Summit Midstream Partners LP, the natural-gas pipeline partnership that’s increased 57 percent since its September initial public offering, announced $460 million of acquisitions in the Bakken and Marcellus fields.
Summit paid $250 million for a pipeline system owned by its parent, Summit Midstream Partners LLC, in the Bakken region and agreed to pay $210 million for Marcellus assets from MarkWest Energy Partners LP, the Dallas-based partnership said today in a statement.
Summit plans to nearly double the amount of gas it gathers on both systems. In the Bakken it expects to boost pipeline capacity to 30 million cubic feet a day from 19 million, according to a slide presentation to investors today. In the Marcellus, the system it acquired feeds into MarkWest’s Sherwood gas-processing plant, which is projected to double its capacity to 800 million cubic feet a day by 2014, Chief Executive Officer Steve Newby said on a call today.

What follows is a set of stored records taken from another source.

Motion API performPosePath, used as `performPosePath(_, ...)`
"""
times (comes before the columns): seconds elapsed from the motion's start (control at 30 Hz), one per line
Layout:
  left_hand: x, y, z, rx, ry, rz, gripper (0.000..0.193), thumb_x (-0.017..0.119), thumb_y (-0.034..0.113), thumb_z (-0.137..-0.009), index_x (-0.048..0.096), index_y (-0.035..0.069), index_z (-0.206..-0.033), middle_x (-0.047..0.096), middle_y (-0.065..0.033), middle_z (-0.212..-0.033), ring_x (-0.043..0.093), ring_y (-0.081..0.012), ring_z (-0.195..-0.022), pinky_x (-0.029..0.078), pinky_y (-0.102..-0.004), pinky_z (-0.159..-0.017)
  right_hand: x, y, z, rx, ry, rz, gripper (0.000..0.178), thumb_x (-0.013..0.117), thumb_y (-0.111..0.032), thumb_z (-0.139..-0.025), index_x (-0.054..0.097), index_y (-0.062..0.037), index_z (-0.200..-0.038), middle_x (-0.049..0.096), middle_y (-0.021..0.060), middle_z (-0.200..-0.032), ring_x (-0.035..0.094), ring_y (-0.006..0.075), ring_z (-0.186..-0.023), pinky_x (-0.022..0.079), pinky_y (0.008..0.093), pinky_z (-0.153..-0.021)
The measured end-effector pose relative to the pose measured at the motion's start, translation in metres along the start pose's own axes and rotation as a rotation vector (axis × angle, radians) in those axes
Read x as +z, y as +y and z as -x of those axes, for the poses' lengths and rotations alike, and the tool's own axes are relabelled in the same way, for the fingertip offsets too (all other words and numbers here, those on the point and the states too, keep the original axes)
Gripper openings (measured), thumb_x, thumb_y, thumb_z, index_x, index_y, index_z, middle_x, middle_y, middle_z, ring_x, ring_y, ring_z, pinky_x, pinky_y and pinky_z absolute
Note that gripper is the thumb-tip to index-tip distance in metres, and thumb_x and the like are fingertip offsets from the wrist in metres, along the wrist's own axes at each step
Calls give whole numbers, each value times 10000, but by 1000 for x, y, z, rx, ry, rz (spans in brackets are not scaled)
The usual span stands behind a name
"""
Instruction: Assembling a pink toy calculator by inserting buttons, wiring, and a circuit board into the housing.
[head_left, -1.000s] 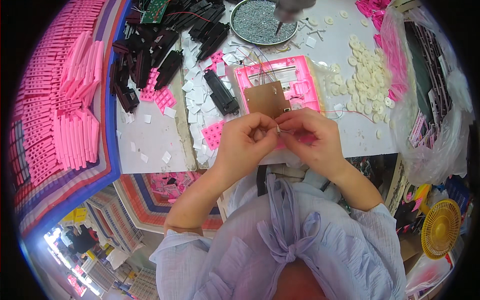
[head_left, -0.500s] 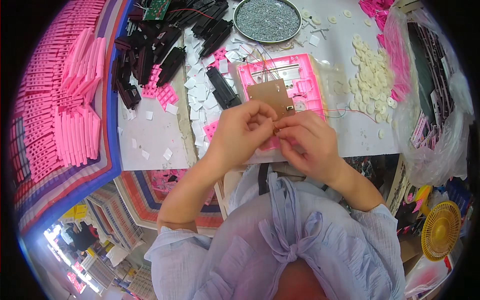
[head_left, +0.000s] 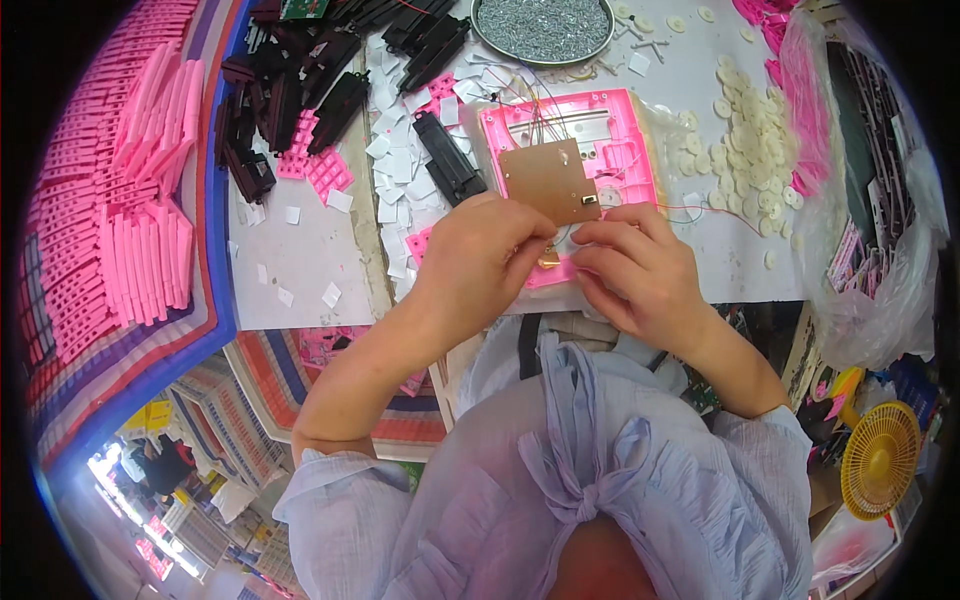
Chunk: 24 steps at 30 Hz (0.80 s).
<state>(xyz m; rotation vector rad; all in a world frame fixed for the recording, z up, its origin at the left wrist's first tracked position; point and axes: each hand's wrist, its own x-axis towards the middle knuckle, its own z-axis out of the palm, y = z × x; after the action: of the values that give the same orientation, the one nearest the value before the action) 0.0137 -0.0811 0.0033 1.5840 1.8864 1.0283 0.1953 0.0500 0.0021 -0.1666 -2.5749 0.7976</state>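
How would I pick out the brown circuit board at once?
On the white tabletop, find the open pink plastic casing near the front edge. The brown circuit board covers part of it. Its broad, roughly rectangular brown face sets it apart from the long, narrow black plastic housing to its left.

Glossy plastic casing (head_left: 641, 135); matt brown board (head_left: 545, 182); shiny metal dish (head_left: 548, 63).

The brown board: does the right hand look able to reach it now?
Probably yes: the right hand is near the lower right corner of the brown board, and nothing visible blocks the way.
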Motion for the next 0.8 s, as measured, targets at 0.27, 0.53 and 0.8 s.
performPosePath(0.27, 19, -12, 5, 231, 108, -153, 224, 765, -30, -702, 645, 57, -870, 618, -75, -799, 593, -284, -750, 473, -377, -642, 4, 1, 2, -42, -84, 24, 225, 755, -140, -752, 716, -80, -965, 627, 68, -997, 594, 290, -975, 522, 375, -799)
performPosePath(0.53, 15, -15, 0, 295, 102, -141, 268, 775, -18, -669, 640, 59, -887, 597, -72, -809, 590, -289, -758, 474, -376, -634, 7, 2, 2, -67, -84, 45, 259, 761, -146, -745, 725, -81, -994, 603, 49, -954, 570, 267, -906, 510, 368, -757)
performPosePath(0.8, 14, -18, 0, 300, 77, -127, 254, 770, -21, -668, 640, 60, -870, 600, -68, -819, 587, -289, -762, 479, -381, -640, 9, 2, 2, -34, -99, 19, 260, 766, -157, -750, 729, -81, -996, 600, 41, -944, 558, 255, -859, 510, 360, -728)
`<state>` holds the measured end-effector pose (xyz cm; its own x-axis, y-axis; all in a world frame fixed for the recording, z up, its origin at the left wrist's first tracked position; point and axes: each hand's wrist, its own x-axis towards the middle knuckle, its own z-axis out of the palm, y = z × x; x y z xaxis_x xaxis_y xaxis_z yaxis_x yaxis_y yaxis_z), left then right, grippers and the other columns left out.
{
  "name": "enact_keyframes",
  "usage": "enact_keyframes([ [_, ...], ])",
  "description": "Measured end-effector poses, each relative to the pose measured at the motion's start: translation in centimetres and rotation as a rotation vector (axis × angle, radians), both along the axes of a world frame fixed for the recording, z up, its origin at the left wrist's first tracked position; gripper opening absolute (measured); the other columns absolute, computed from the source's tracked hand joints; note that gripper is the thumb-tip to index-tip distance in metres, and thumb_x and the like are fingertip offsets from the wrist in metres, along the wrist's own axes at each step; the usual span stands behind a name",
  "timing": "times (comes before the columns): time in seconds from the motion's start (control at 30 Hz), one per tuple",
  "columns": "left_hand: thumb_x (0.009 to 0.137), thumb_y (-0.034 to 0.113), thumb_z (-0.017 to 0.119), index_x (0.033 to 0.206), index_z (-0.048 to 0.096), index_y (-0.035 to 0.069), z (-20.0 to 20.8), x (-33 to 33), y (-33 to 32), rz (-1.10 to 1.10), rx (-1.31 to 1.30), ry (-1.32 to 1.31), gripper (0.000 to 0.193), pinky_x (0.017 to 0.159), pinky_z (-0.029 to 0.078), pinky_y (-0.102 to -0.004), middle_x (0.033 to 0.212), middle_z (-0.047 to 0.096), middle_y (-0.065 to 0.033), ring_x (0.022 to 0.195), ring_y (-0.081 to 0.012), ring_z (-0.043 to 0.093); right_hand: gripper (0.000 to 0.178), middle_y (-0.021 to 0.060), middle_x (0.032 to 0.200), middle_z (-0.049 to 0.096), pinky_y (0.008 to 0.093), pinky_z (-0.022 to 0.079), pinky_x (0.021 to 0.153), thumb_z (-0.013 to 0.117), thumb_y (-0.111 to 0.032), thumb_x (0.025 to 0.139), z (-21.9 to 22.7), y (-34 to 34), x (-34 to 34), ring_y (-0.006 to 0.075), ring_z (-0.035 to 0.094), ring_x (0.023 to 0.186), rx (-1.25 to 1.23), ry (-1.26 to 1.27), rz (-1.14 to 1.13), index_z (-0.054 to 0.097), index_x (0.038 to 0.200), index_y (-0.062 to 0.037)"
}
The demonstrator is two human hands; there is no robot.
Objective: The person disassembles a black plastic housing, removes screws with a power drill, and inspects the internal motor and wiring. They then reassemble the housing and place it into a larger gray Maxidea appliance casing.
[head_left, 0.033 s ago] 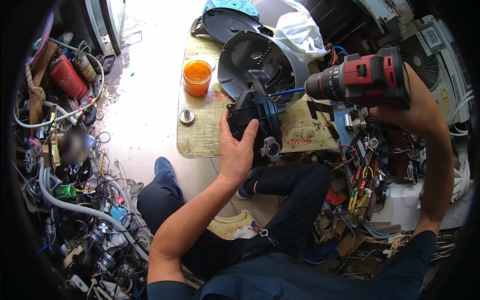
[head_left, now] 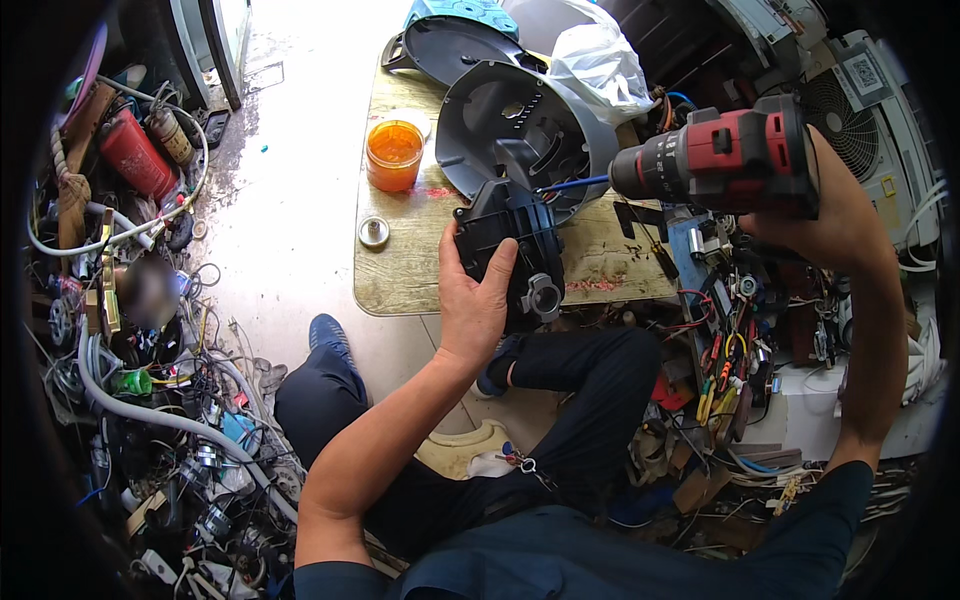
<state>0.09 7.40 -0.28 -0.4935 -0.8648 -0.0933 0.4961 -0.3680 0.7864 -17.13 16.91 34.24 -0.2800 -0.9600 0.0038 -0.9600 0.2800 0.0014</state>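
Note:
My left hand (head_left: 478, 295) grips a black plastic housing (head_left: 505, 235) with a round outlet at its lower end, tilted over the table's near edge. In my right hand (head_left: 835, 215) is a red and black cordless drill (head_left: 715, 160), held level and pointing left. Its long blue bit (head_left: 575, 184) reaches to the upper right part of the housing; the exact contact point is too small to tell. Behind the housing lies a large grey plastic shell (head_left: 475, 125), its hollow side facing me. The fingers on the drill's handle are mostly hidden.
On the wooden table (head_left: 400, 275) stand a jar of orange stuff (head_left: 394, 155) and a small round metal part (head_left: 373, 233). A white plastic bag (head_left: 600, 70) lies at the back. Hand tools (head_left: 725, 375) crowd the right; cables, hoses (head_left: 170, 415) and scrap cover the left floor.

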Motion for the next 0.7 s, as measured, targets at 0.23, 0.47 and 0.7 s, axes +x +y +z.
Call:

“Both systems are underpinned by long-term contracts with leading producers,”said in today’s statement. “These acquisitions will be immediately accretive to our distributable cash flow on a per-unit basis.”
The Bakken transaction is the first between the partnership and the parent controlled by Energy Capital Partners LP, based in Short Hills, New Jersey. Summit forecast a fourth quarter payout of 47.2 cents to 48.8 cents a unit based on the acquisitions, up from 42 cents this quarter.
Summit Midstream increased 3.1 percent to $31.81 at the close in New York, 59 percent above the initial offer price of $20.
The partnership will finance the deals with bank credit and by issuing $150 million of equity to Summit’s parent. Energy Capital Partners, General Electric Co.’s Energy Financial Services unit and management control the limited partnership through ownership of its general partner, according to Summit’s website. Energy Capital owed 71 percent of the limited partnership units as of Dec. 31, according to a filing.
Evercore Partners Inc. advised the conflicts committee of the partnership and gave a fairness opinion on the purchase from the parent. Akin, Gump, Strauss, Hauer & Feld LLP was legal adviser. Barclays Plc and Vinson & Elkins LLP advised the parent on both transactions.